Directions → Exactly the lines from the first line of the records to the line holding "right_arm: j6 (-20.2" should be duplicated, and nothing more; pictures stay out.

Extracted records →

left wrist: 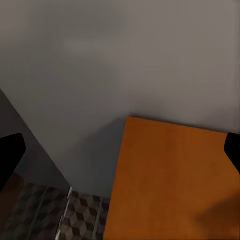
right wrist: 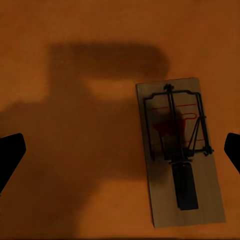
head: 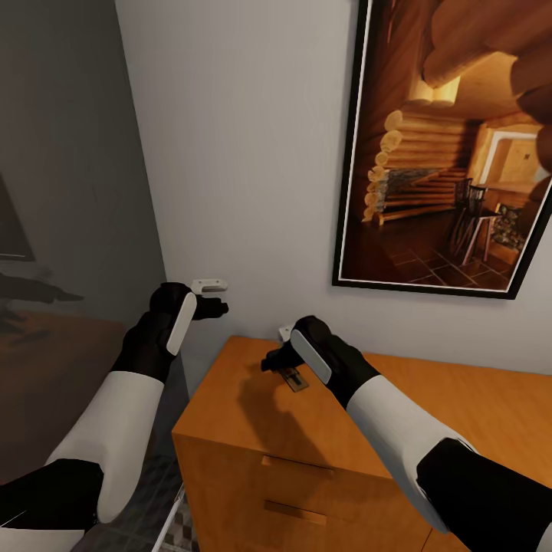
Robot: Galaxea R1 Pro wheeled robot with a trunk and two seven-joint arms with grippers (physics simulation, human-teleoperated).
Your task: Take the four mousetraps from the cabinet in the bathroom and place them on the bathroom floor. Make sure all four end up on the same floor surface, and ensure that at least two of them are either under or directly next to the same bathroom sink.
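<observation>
One mousetrap (right wrist: 180, 150), a flat wooden rectangle with dark wire parts, lies on the orange-brown cabinet's top (head: 230, 399), near its back left corner. My right gripper (head: 276, 349) hovers just above it, open. In the right wrist view the trap sits off-centre, closer to one fingertip (right wrist: 232, 150) than to the other. My left gripper (head: 218, 297) is open and empty, held in the air by the white wall beyond the cabinet's left end. The cube-patterned bathroom floor (left wrist: 80, 217) lies below it. The other mousetraps and the sink are out of view.
A large framed picture of a log cabin (head: 452, 146) hangs on the wall above the cabinet. Drawer fronts with bar handles (head: 295, 512) face me. A dark grey wall (head: 69, 192) stands to the left, with a narrow strip of floor (head: 180, 529) beside the cabinet.
</observation>
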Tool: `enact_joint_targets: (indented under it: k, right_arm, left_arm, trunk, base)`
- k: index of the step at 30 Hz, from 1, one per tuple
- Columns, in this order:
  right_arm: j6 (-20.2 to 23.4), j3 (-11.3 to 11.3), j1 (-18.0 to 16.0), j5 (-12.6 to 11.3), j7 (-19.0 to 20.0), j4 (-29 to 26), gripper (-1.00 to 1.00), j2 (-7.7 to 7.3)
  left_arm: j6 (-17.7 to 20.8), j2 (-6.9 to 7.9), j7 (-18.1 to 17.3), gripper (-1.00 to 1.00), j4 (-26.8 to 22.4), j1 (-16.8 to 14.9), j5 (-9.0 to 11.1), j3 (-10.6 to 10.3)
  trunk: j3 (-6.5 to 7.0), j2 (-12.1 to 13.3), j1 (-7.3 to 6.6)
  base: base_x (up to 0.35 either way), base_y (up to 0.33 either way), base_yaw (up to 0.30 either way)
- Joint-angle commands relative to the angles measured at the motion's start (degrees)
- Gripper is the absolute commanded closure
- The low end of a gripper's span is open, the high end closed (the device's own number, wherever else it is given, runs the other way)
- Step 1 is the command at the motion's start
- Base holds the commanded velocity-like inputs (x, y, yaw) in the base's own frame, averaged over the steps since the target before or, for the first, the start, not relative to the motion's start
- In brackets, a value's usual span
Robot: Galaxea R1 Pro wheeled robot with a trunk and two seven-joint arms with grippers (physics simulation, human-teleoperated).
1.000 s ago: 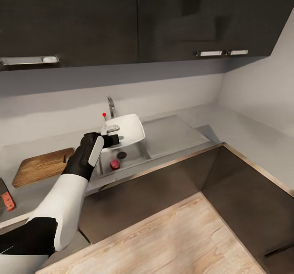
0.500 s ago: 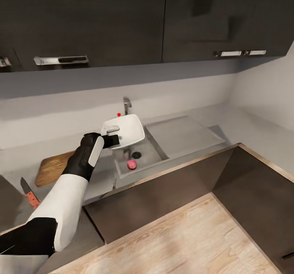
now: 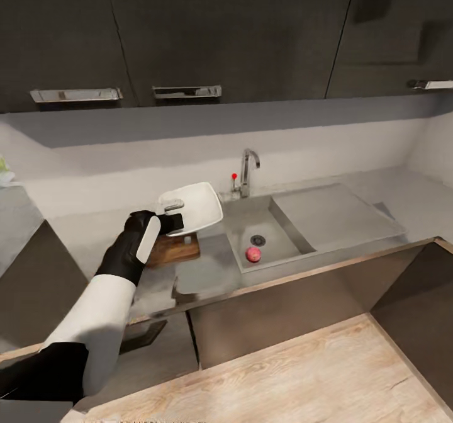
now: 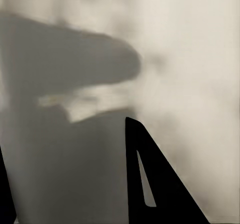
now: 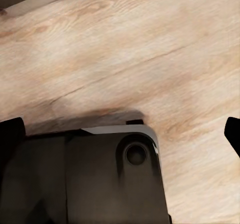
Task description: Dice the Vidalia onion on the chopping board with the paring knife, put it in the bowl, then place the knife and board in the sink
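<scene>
In the head view my left gripper (image 3: pixel 173 214) is shut on the rim of the white bowl (image 3: pixel 196 206) and holds it in the air. Below the bowl, part of the brown chopping board (image 3: pixel 175 250) lies on the grey countertop (image 3: pixel 88 237). To the right is the sink (image 3: pixel 277 237), with the pinkish onion (image 3: pixel 253 255) beside its drain. The paring knife is hidden. In the left wrist view the bowl's pale surface (image 4: pixel 180 59) lies past a dark finger (image 4: pixel 150 184). In the right wrist view my right gripper (image 5: pixel 121 134) is open above wood flooring.
The chrome faucet (image 3: pixel 249 169) with a red knob (image 3: pixel 234 175) stands behind the basin, and the flat drainboard (image 3: pixel 336 212) extends to the right. Dark wall cabinets (image 3: pixel 220 33) hang above. Dark base cabinets (image 3: pixel 270 316) front the counter, with wood floor (image 3: pixel 283 379) below.
The whole view has swung left along the counter. The held bowl, which hung over the sink, now hangs over the chopping board, left of the basin. The knife has left the picture.
</scene>
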Motion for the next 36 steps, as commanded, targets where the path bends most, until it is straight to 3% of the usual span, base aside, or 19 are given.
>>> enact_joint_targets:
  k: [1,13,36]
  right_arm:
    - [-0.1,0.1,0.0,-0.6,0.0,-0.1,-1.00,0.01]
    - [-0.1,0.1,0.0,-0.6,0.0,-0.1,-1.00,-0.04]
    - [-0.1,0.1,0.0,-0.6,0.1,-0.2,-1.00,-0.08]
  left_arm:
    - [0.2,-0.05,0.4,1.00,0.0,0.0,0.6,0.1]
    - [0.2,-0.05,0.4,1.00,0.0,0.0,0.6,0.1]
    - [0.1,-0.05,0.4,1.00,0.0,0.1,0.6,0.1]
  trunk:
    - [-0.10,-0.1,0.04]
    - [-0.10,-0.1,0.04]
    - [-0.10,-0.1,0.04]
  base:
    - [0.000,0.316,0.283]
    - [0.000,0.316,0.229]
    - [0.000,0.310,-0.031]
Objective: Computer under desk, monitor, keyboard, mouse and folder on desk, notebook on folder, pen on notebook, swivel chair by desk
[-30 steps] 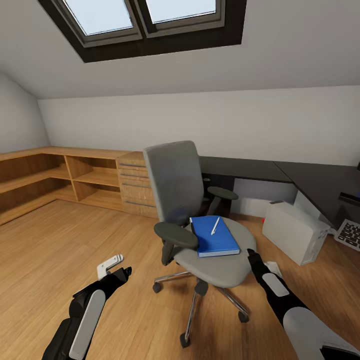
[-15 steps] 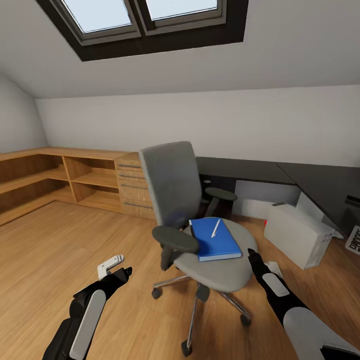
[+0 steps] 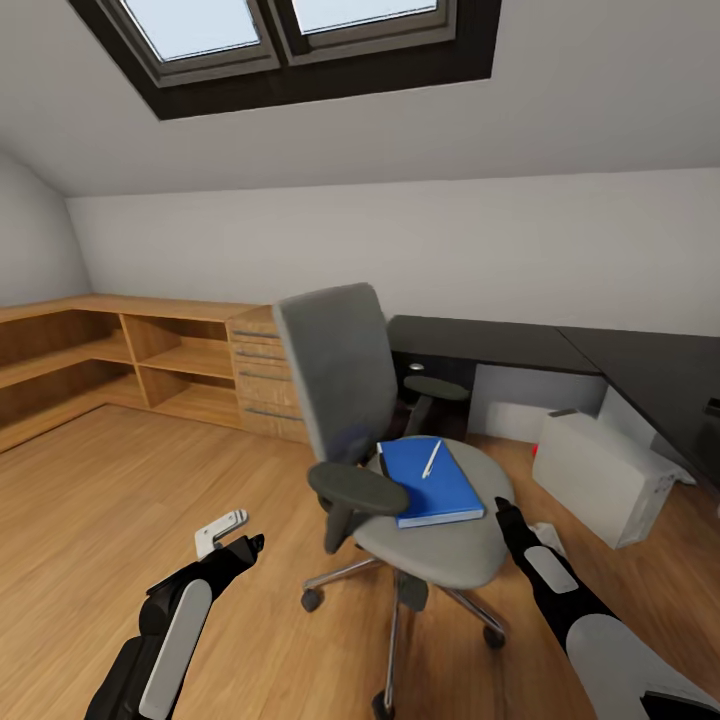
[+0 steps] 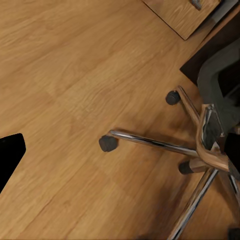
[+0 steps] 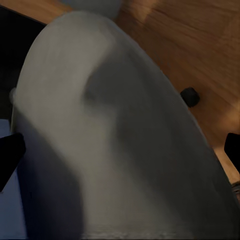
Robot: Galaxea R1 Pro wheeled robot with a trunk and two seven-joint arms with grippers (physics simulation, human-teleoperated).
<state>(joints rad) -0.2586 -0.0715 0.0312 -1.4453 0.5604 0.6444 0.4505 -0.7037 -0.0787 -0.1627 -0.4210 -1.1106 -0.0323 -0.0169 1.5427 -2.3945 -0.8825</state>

Exercise solution →
left wrist: 
right wrist: 
head: 
Robot: Galaxea R1 Pro wheeled robot with a trunk and two seven-joint arms with grippers (physics simulation, human-teleoperated).
Your task: Take the four mousetraps from the cabinet in the bathroom and place them on the bathroom floor. Make sure all four end up on the same floor surface, and ensure that at least two of them are either under or directly next to the same bathroom sink.
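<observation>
One mousetrap (right wrist: 180, 150), a flat wooden rectangle with dark wire parts, lies on the orange-brown cabinet's top (head: 230, 399), near its back left corner. My right gripper (head: 276, 349) hovers just above it, open. In the right wrist view the trap sits off-centre, closer to one fingertip (right wrist: 232, 150) than to the other. My left gripper (head: 218, 297) is open and empty, held in the air by the white wall beyond the cabinet's left end. The cube-patterned bathroom floor (left wrist: 80, 217) lies below it. The other mousetraps and the sink are out of view.
A large framed picture of a log cabin (head: 452, 146) hangs on the wall above the cabinet. Drawer fronts with bar handles (head: 295, 512) face me. A dark grey wall (head: 69, 192) stands to the left, with a narrow strip of floor (head: 180, 529) beside the cabinet.
</observation>
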Tool: `enact_joint_targets: (indented under it: k, right_arm, left_arm, trunk, base)`
- k: index of the step at 30 Hz, from 1, one per tuple
- Columns, in this order:
  right_arm: j6 (-20.2 to 23.4), j3 (-11.3 to 11.3), j1 (-18.0 to 16.0), j5 (-12.6 to 11.3), j7 (-19.0 to 20.0), j4 (-29 to 26), gripper (-1.00 to 1.00), j2 (-7.7 to 7.3)

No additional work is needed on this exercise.